Dishes At The Verge of Extinction


Mashak is a local delicacy enjoyed in the coastal regions of Balochistan, particularly by the people of Gwadar and fishermen. It is a pulse-based dish commonly consumed as a breakfast item before venturing into the ocean for fishing. Mashak is rarely found in other parts of Balochistan.


Dadoki stands out as a robust form of roti, made with Desi Ghee and flour, capable of lasting for weeks. This flavorful dish pairs excellently with green tea.

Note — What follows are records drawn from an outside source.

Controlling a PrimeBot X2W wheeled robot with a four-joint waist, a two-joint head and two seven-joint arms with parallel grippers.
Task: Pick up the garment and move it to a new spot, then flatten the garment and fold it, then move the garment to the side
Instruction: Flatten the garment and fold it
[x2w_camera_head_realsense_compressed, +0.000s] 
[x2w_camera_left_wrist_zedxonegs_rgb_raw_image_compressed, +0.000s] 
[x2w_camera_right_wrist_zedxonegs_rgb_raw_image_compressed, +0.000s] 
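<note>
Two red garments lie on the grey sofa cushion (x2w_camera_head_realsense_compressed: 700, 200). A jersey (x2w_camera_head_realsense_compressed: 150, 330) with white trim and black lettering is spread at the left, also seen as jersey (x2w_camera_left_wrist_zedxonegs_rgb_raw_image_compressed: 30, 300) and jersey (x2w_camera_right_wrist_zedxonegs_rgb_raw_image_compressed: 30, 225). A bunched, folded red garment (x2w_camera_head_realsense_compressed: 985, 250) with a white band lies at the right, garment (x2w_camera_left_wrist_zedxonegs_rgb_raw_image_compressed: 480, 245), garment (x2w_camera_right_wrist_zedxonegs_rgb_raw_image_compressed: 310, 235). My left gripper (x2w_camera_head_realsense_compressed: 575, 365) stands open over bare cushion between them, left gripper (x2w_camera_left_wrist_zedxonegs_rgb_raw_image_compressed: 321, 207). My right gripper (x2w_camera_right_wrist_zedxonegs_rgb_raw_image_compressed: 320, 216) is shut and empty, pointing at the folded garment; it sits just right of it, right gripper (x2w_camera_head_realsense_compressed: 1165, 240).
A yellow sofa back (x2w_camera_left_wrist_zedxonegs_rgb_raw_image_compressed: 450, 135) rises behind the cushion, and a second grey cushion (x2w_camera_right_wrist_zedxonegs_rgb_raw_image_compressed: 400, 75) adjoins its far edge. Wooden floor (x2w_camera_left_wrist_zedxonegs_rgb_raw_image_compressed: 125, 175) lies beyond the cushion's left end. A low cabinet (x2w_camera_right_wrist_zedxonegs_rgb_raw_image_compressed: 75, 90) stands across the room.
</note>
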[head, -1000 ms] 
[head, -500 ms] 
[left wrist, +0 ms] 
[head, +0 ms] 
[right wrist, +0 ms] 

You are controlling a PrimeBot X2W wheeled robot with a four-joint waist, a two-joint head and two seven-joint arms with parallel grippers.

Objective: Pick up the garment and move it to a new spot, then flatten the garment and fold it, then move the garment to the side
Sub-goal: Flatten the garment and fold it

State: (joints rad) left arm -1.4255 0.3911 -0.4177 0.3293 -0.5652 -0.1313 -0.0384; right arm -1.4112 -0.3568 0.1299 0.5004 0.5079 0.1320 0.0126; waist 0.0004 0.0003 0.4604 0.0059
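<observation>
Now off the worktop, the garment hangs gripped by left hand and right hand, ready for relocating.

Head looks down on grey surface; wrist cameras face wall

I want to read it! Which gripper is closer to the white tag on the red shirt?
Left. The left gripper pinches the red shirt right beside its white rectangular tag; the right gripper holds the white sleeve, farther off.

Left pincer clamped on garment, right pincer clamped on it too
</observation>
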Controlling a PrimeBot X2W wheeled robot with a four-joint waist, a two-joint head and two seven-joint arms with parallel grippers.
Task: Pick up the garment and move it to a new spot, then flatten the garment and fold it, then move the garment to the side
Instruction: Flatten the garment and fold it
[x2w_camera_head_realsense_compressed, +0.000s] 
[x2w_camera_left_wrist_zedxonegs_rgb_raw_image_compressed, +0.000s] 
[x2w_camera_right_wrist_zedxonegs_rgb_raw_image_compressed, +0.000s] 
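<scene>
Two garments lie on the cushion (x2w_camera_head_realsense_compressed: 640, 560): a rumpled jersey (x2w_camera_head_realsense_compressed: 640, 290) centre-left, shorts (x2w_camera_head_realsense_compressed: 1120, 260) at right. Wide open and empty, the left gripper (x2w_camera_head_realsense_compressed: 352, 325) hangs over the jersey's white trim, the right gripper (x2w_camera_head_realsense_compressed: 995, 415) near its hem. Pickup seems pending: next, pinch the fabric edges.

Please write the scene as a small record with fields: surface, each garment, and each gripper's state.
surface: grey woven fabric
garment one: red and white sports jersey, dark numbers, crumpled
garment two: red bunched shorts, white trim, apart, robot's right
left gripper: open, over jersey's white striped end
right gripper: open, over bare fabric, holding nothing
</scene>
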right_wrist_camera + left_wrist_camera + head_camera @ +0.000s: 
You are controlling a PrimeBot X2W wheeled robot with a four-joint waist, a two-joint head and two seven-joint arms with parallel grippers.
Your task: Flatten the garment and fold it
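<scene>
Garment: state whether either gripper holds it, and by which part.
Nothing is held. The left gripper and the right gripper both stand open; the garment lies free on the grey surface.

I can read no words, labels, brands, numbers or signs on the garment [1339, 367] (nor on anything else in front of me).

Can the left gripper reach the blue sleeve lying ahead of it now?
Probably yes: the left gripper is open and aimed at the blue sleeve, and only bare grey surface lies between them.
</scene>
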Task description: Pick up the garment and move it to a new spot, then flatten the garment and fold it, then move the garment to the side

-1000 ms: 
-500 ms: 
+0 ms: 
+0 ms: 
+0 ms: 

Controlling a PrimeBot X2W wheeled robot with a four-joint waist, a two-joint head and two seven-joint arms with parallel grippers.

Kashak and Droog-e-Badeer:

Kashak, crafted from sour milk and flour, is a scarce find in modern-day Balochistan. Similarly, Droog-e-badeer is a rare delicacy, albeit still present in some parts of the province. This dish incorporates tomatoes, salt, spices, water, and roti, offering a unique and tantalizing taste.

Madar (Date Halwa)

Balochistan’s Madar, or Date Halwa, is a simple yet delicious dessert. It starts with clarified butter heated in a pan, followed by semolina flour. In another pan, dates are cooked into a paste, combined with desi ghee, and mixed with the roasted semolina. The result is a delightful treat that can be garnished with almonds or other dry fruits.

Balochistan’s culinary tapestry is a testament to the rich traditions and flavors of its people, reflecting a harmonious blend of history, culture, and resourcefulness. While some dishes may be rare, their legacy continues to captivate the senses and preserve the culinary heritage of this extraordinary region.